We explore topological phase transition, which involves the energy spectra of field-induced spin-density-wave (FISDW) states in quasi-one dimensional (Q1D) organic conductors, using an extended Su-Schrieffer-Heeger (SSH) model. We show that, in presence of half magnetic-flux FISDW state, the system exhibits topologically nontrivial phases, which can be characterized by a nonzero Chern number. The nontrivial evolution of the bulk bands with chemical potential in a topological phase transition is discussed. We show that the system can have a similar phase diagram which is discussed in the Haldane’s model. We suggest that the topological feature should be tested experimentally in this organic system. These studies enrich the theoretical research on topologically nontrivial phases in the Q1D lattice system as compared to the Haldane topological phase appearing in the two-dimensional lattices.

Introduction

Topological superconductors and topological insulators have been of considerable interest in condensed matter physics because of their nontrivial topological properties as new states of quantum matter and potential remarkable technological applications. Unfortunately these materials are relatively rare among condensed matter materials and understanding their properties has huge challenges due to the complexity of their topological states^{1,2,3,4,5,6,7,8,9,10}. It is believed that topological superconductors have a full pairing gap in the bulk and gapless surface states which are usually related to Majorana fermions^11,12, while in close analogy to the topological superconductors the topological insulators can be characterized by a full insulating gap in the bulk and gapless edge or surface states protected by time-reversal symmetry. Therefore, different edge states have different properties. Moreover, an applied high magnetic field can break a time-reversal-invariant symmetry, leading to a chiral edge state and a quantized Hall effect¹³. In contrast, a spin-orbit coupling can preserve the time-reversal-invariant symmetry and produce a helical edge structure⁶, as well as quantum spin Hall effect which has a quantized spin-Hall conductance and a vanishing charge-Hall conductance. Thus the quantized Hall effect and the quantum spin Hall effect have different origins and characters.

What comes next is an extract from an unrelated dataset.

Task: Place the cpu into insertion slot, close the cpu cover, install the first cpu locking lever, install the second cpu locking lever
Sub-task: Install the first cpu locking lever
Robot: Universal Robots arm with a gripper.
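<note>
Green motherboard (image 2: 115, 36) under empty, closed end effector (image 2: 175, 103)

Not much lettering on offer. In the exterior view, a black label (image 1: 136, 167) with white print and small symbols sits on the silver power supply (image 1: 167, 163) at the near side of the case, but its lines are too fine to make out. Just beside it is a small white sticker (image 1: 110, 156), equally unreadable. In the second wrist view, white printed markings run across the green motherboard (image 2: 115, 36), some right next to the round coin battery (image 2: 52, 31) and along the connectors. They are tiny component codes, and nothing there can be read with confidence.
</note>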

Various models have been proposed for the understanding of the topological states and the topological properties. For example, the existence of a quantum spin Hall state was explained by the Kane and Mele lattice model⁶, which corresponds to two copies of the Haldane model developed earlier for the graphene material¹⁴. According to the Kane and Mele model, the spin up electron exhibits a chiral integer quantum Hall Effect while the spin down electron exhibits an anti-chiral integer quantum Hall effect. This gives a zero charge-Hall conductance and a fixed quantum value of spin-Hall conductance. Soon after, the existence of spin-orbit coupling was understood as a momentum-dependent magnetic field coupling to the spin of the electron, using the model developed by Bernevig and Zhang¹⁵. An important view is that all these models indicate that the time-reversal symmetry plays a fundamental role in guaranteeing the topological stability of the states and in the topological properties. On the other hand, some researchers suggest the possibility of a cold atom crystal fabrication with the use of artificial optical lattice^16,17, considering the engineering difficulty of applying the Haldane model which requires the applications of an upward magnetic field for spin-up electrons and an downward magnetic field for spin-down electrons at meanwhile.

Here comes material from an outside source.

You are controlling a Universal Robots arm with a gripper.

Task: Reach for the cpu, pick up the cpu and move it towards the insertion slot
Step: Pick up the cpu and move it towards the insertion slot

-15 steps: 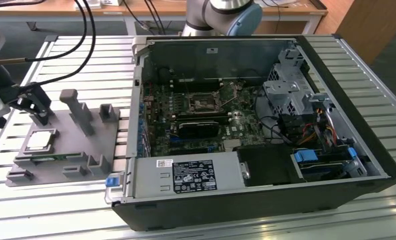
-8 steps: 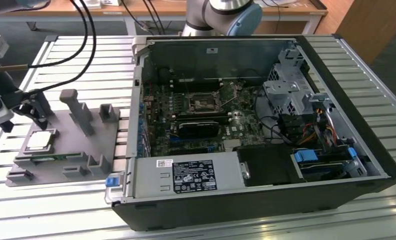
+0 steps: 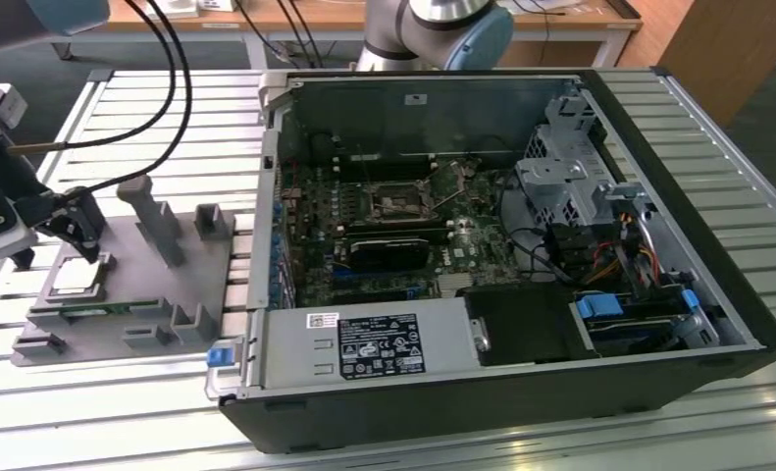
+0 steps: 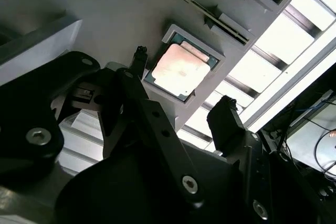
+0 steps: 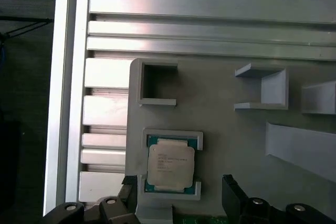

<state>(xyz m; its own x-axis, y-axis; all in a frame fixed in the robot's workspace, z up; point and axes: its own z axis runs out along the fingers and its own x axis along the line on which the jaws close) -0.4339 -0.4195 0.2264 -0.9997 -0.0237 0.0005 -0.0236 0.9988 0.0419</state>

Remarkably, recent progress in understanding the topological properties have led to the experimental observation of the topological states (including those in the HgTe quantum wells) and the discovery of new time-reversal-invariant topological materials, including Be₂Te₃, Be₂Se₃ and Cu_xBe₂Se₃¹².

The Haldane model gives the conceptual basis for theoretical research on topological insulators. To enrich theoretical research, in this work, we put forward a novel approach to study the Haldane model’s phase diagram in Q1D systems. Unlike the general schemes which concentrate on two dimensional systems by introducing a complex next-nearest-neighbor (NNN) hopping term while without any net magnetic flux through a unit cell of the honeycomb lattice, we will explore the realization of Haldane’s phase diagram in Q1D organic systems with special modulated order parameters. We consider FISDW states in the Q1D lattice using a tight-binding model, which includes the dimerization effect. We demonstrate that nontrivial edge states emerge with the introduction of the dimerization effect when the FISDW order parameter is changed. If we define a parameter to describe the dimerization effect, we can use this parameter and momentum to define a topological invariant in an extended two dimension parameter space to distinguish different topological phases. When we change the system filling, the topological invariant will give rise to a phase diagram similar to that of the two dimension Haldane’s model. The topologically nontrivial edge states in our model may be observable in this system because the FISDW order and the dimerization effect in the Q1D organic conductors (TMTSF)₂X have been discovered by experiments.

Results

(TMTSF)₂X are the Q1D organic compounds that have parallel conducting chains in the a − b-plane of the crystal lattice, where TMTSF is the abbreviation of tetramethyltetraselenafulvalene and X represents an inorganic anion (X = PF₄ and ClO₄). (TMTSF)₂X are charge-transfer salts that have unpaired electrons residing in the Se π-orbitals (π-electrons) of the donor unit TMTSF^18,19,20. The π-electrons can be delocalized throughout the crystal and give rise to the metallic conductivity with a Q1D conducting band, as a result of the inter-molecules π-orbital overlaps along the conducting chains (stacking axis of the planar-shape TMTSF molecules along the crystal a-axis)^20,21,22. (TMTSF)₂X exhibit interesting behaviors when a strong magnetic field is applied perpendicular to the a − b-plane), with which a metal-insulator phase transition appears at low temperatures. The phase transition is known to be caused by FISDW, a long-range spin ordering effect due to the application of the externally applied magnetic field^{19,20,21,22,23}. As the applied magnetic field is increased further, a series of quantum phase transitions within the FISDW states occurs^22,23,24. Here we discuss the FISDW state with the energy spectrum of the (TMTSF)₂X electron system. According to the tight-bonding model, (TMTSF)₂X are characterized by a simple electron spectrum: (k_x, k_y) = 2t_a cosk_x + 2t_b cosk_y where t_a/t_b = 10. Each quantized FISDW is characterized by an order parameter , where N is an integer^18,23. Here Δ characterizes a change of the strength of the order parameter and G_N = (NG, π/b), where b is the lattice constant along the b-axis (also the y-axis direction) and G = ebH/ħc (e is the electron charge, H is the magnitude of the applied magnetic field, ħ is the Planck constant and c is the velocity of light). The applied magnetic field H is applied ⊥ to the conducting chain of the Q1D compounds, i.e., H = (0, 0, H). Thus we also have aG = 2πϕ/ϕ₀, where a is the lattice constant along the crystal a-axis, ϕ = abH is the magnetic flux per unit cell, the ϕ₀ = hc/e is the magnetic flux quantum. By considering a charge particle hopping between nearest neighbors with hopping amplitude t in the presence of FISDW, we obtain the Hamiltonian: where μ is the chemical potential.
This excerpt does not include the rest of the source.